Join Italy’s IBM Workers in a Virtual Strike
IBM workers in Italy have taken the next step in challenging the corporate globalized world—they’ve set a Virtual Strike on Second Life for Sept. 27.Here's some further background from UNI.
The members of UNI and the Communications Workers of America, through its Alliance@IBM, are waging the online effort after IBM canceled a provision in its contract with Italian workers that resulted in the loss of 1,000 Euros per year for each employee. The works council, supported by the majority of IBM employees in Italy, had asked for a small salary increase. [...]
UNI is a global union for skills and services with 15 million members in 900 unions.

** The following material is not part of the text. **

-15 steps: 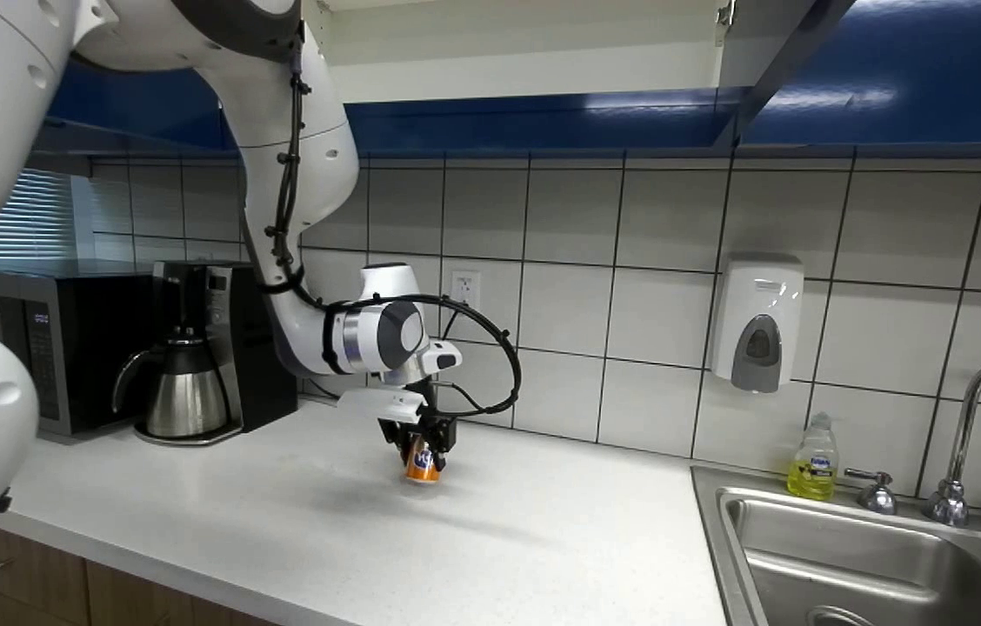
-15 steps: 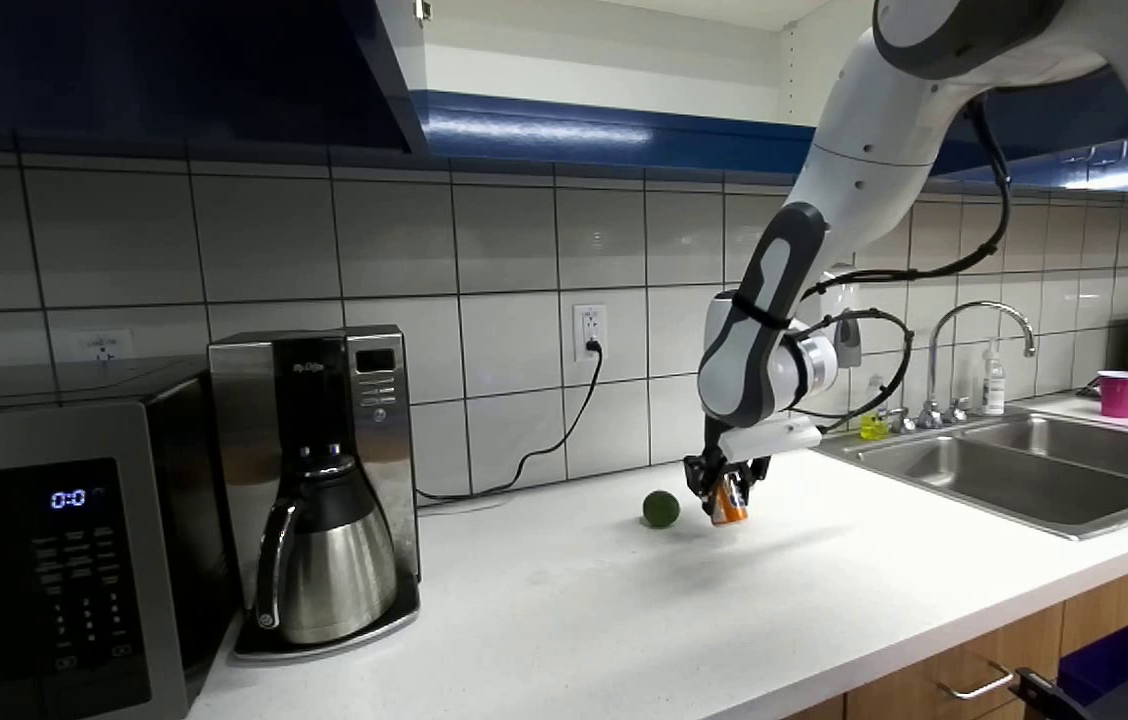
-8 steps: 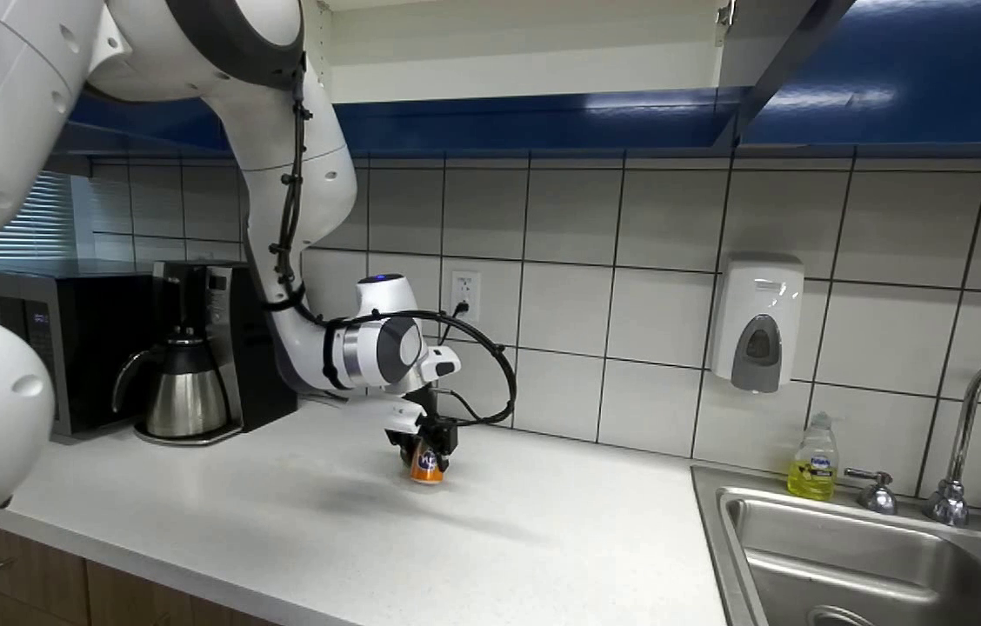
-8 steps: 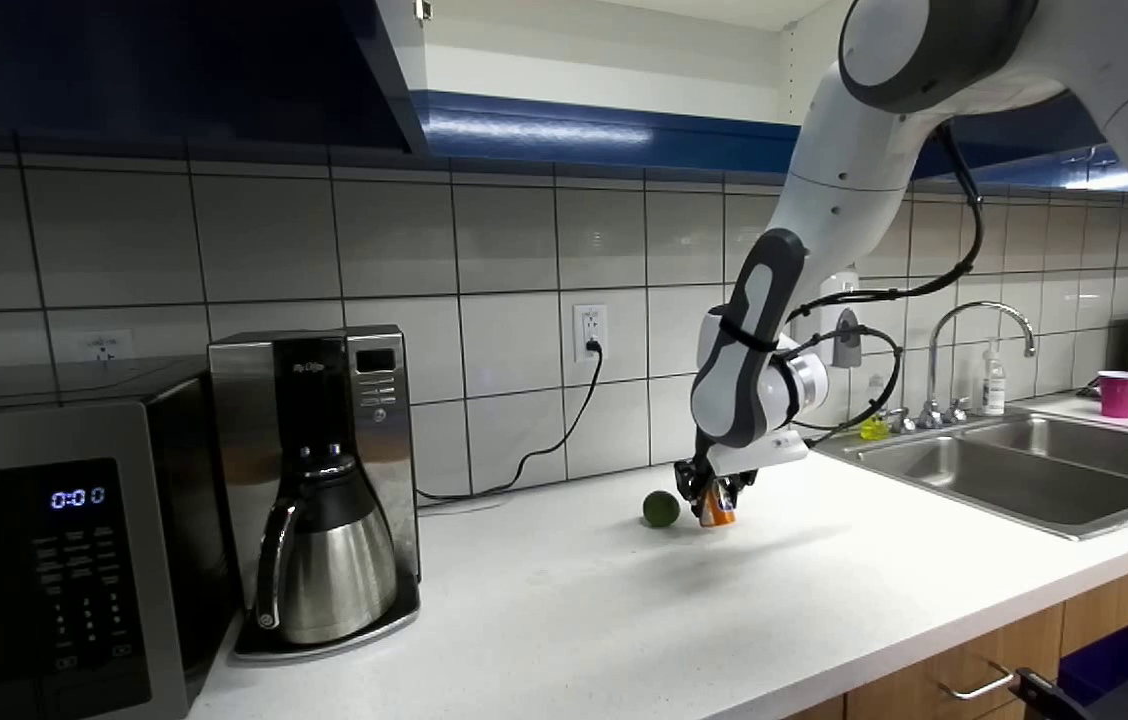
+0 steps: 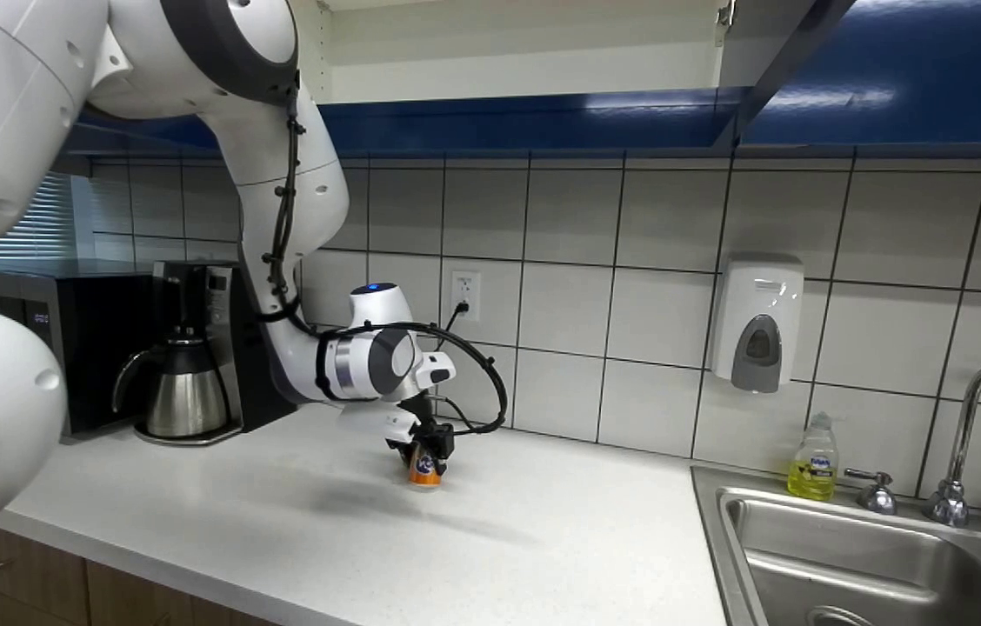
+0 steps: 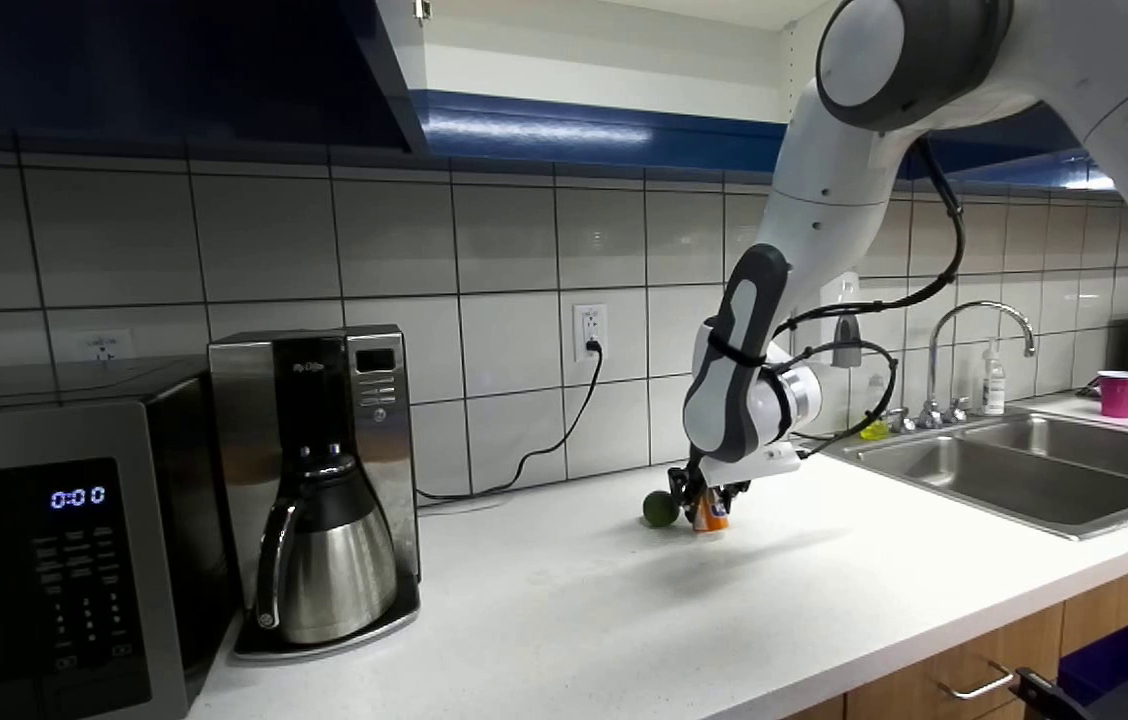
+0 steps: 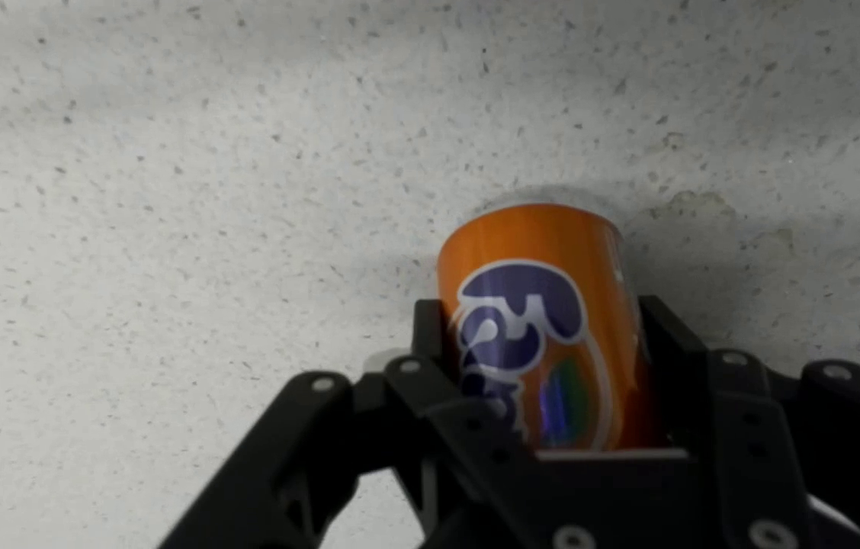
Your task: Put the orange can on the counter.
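Off-white worktop [image 5: 577,539] stretches to a steel sink [image 5: 720,548], cut off at the right in an exterior view. The end effector [image 7: 540,332] grips the orange can [image 7: 544,240] left of the sink, hiding its top; whether the base touches the worktop is hard to tell. Just left sits a dark green ball [image 6: 661,509].

White arm [image 5: 321,196], dark grey joint bands [image 5: 221,56], blue light [image 5: 376,287] glowing, black cable [image 5: 283,193], silvery screws [image 7: 323,384] on the black gripper [image 7: 543,328]!
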Robot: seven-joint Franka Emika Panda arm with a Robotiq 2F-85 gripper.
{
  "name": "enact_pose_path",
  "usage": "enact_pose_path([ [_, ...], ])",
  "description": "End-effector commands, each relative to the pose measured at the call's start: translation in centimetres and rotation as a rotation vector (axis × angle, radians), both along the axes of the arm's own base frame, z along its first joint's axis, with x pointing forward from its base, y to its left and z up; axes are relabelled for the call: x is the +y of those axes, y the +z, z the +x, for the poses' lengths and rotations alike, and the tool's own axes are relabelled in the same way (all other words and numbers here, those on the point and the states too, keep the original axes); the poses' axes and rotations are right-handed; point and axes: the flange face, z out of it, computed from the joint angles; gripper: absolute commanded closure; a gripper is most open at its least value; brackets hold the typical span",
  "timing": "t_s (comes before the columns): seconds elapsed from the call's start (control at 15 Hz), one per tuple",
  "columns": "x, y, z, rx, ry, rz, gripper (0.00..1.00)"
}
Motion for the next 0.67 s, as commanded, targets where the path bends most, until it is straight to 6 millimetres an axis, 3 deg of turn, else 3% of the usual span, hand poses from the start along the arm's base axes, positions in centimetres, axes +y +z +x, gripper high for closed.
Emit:
enact_pose_path([
  [0.0, 0.16, 0.05, -0.06, -0.021, -0.017, 0.000, 0.62],
  [0.2, 0.13, 0.02, -0.25, -0.014, -0.018, -0.006, 0.61],
  [0.27, 0.09, 0.05, -0.29, -0.013, -0.015, -0.011, 0.12],
  [0.47, 0.03, 0.16, -0.59, -0.010, -0.014, -0.015, 0.00],
  [0.6, 0.00, 0.39, -0.77, -0.010, -0.013, -0.013, 0.00],
])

Don’t know what Second Life is? Here’s a good time to give it a try. Second Life is an online 3-D platform that enables you to create your own persona (”avatar”) and take part in virtual group events.
Click here and follow the steps to sign up (basic membership is free), and continue to download the software. The virtual strike at IBM isn’t the first and won’t be the last online action among workers, and it’s a good chance to show your solidarity and build a global community that includes workers as the forefront of the new world order.
“This is the first ever union action in the virtual world,” said the General Secretary of UNI global union Philip Jennings speaking in New York. “Wherever companies go we shall pursue them if they behave badly. It opens new avenues for industrial pressure in the future and brings greater involvement in trade union activities for younger, computer-savvy members.”Does the idea of a virtual strike seem ridiculous? To some it might, but I think blogger Nancy Scola puts it in perspective:
“Businesses like IBM are using the new opportunities of the Internet and virtual space like Second Life to reach customers - but they cannot have that space to themselves. The best step forward now is for IBM to sit down in real life with the workers coordinating body in Italy and resolve this dispute.”
The IBM strike might not win a lot of pity points from the Italian public for losing their annual bonus, so picketing up and down Italian streets might not be the most effective means of protest. But by striking in Second Life, the Italian IBM workers are letting the tech-savvy company know that they don't appreciate their behavior, while raising consciousness on Big Blue's doings in every tech publication that has picked up the story around the world.A virtual strike gives the IBM workers a voice, a way to communicate. Sometimes that's enough. Sometimes people just want their voices to be heard.